» WORK REQUEST: Copy the data exactly, pictures aside.

*-*-*

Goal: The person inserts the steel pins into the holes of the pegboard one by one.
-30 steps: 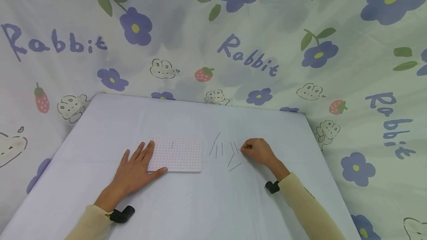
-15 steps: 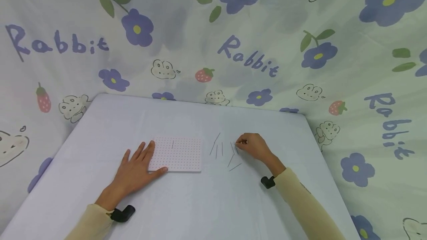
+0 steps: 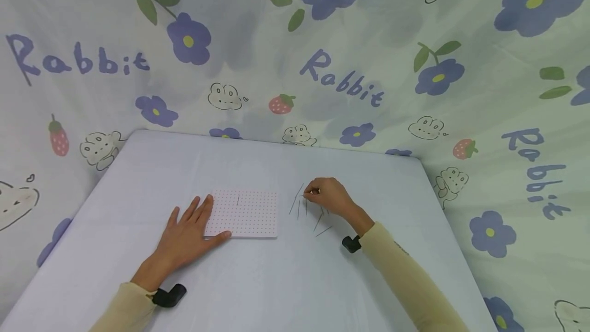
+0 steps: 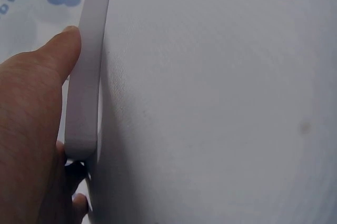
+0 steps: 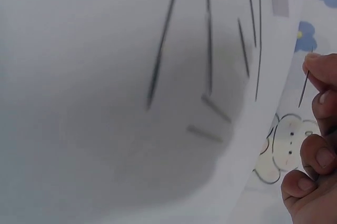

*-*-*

» ANSWER FOR THE TASK:
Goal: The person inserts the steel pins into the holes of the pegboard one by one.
-30 steps: 
-15 steps: 
+0 steps: 
+0 steps: 
+0 steps: 

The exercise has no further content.